一次诡异的缓慢”死亡” CASE

今天下午遇到的一个诡异CASE,现象为系统诡异的死亡,目前判定为sqluldr2工具导致 (同事使用sqluldr2 用具 执行了sqluldr2_linux64_10204.bin -help 命令)
抛出的错误如下 (/var/log/message)

Sep 11 09:00:54 db18 setroubleshoot: SELinux is preventing sqluldr2_linux6 from loading /home/oracle/product/10205/db1/lib/libnnz10.so which requires text relocation.

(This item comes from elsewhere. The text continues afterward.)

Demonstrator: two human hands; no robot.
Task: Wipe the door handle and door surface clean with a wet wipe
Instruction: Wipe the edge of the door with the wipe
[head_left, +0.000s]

For complete SELinux messages. run sealert -l 012919a7-837b-42af-9509-367d9d743808
Sep 11 09:07:08 db18 last message repeated 2 times
Sep 11 09:08:47 db18 setroubleshoot: SELinux is preventing sqluldr2_linux6 from loading /home/oracle/product/10205/db1/lib/libnnz10.so which requires text relocation. For complete SELinux messages. run sealert -l 012919a7-837b-42af-9509-367d9d743808
Sep 11 09:09:54 db18 setroubleshoot: SELinux is preventing sqluldr2_linux6 from loading /home/oracle/product/10205/db1/lib/libnnz10.so which requires text relocation. For complete SELinux messages. run sealert -l 012919a7-837b-42af-9509-367d9d743808
Sep 11 09:10:07 db18 setroubleshoot: SELinux is preventing sqluldr2_linux6 from loading /home/oracle/product/10205/db1/lib/libnnz10.so which requires text relocation. For complete SELinux messages. run sealert -l 012919a7-837b-42af-9509-367d9d743808
Sep 11 09:10:46 db18 kernel: tnslsnr[19787]: segfault at 0000000000000000 rip 00002b92c7d5bebe rsp 00007fff0a1fea90 error 4
Sep 11 10:49:59 db18 auditd[8397]: Audit daemon rotating log files
Sep 11 10:53:41 db18 setroubleshoot: SELinux is preventing sqluldr2_linux6 from loading /home/oracle/product/10205/db1/lib/libnnz10.so which requires text relocation. For complete SELinux messages. run sealert -l 012919a7-837b-42af-9509-367d9d743808
Sep 11 10:54:23 db18 setroubleshoot: SELinux is preventing sqluldr2_linux6 from loading /home/oracle/product/10205/db1/lib/libnnz10.so which requires text relocation. For complete SELinux messages. run sealert -l 012919a7-837b-42af-9509-367d9d743808
Sep 11 12:50:44 db18 setroubleshoot: SELinux is preventing sqluldr2_linux6 from loading /home/oracle/product/10205/db1/lib/libnnz10.so which requires text relocation. For complete SELinux messages. run sealert -l 012919a7-837b-42af-9509-367d9d743808
Sep 11 12:54:37 db18 setroubleshoot: SELinux is preventing sqluldr2_linux6 from loading /home/oracle/product/10205/db1/lib/libnnz10.so which requires text relocation. For complete SELinux messages. run sealert -l 012919a7-837b-42af-9509-367d9d743808
Sep 11 13:56:56 db18 nrpe[15359]: Host 10.4.0.238 is not allowed to talk to us!
Sep 11 13:57:08 db18 nrpe[15425]: Host 10.4.0.238 is not allowed to talk to us!
Sep 11 14:17:49 db18 setroubleshoot: SELinux is preventing sqluldr2_linux6 from loading /home/oracle/product/10205/db1/lib/libnnz10.so which requires text relocation. For complete SELinux messages. run sealert -l 012919a7-837b-42af-9509-367d9d743808

QQ图片20130913002200

当时系统的SELinux为enable,阻止了sqluldr2对于oracle库文件的操作,多次尝试之后在09:10:46系统出现了异常,当时仅仅表现为listener的异常关闭,自此系统开始了”慢性”死忙

Last login: Tue Sep 10 14:59:41 2013 from 10.4.0.232
[oracle@db18 ~]$ lsnrctl status

LSNRCTL for Linux: Version 10.2.0.5.0 - Production on 11-SEP-2013 09:18:47

Copyright (c) 1991, 2010, Oracle.  All rights reserved.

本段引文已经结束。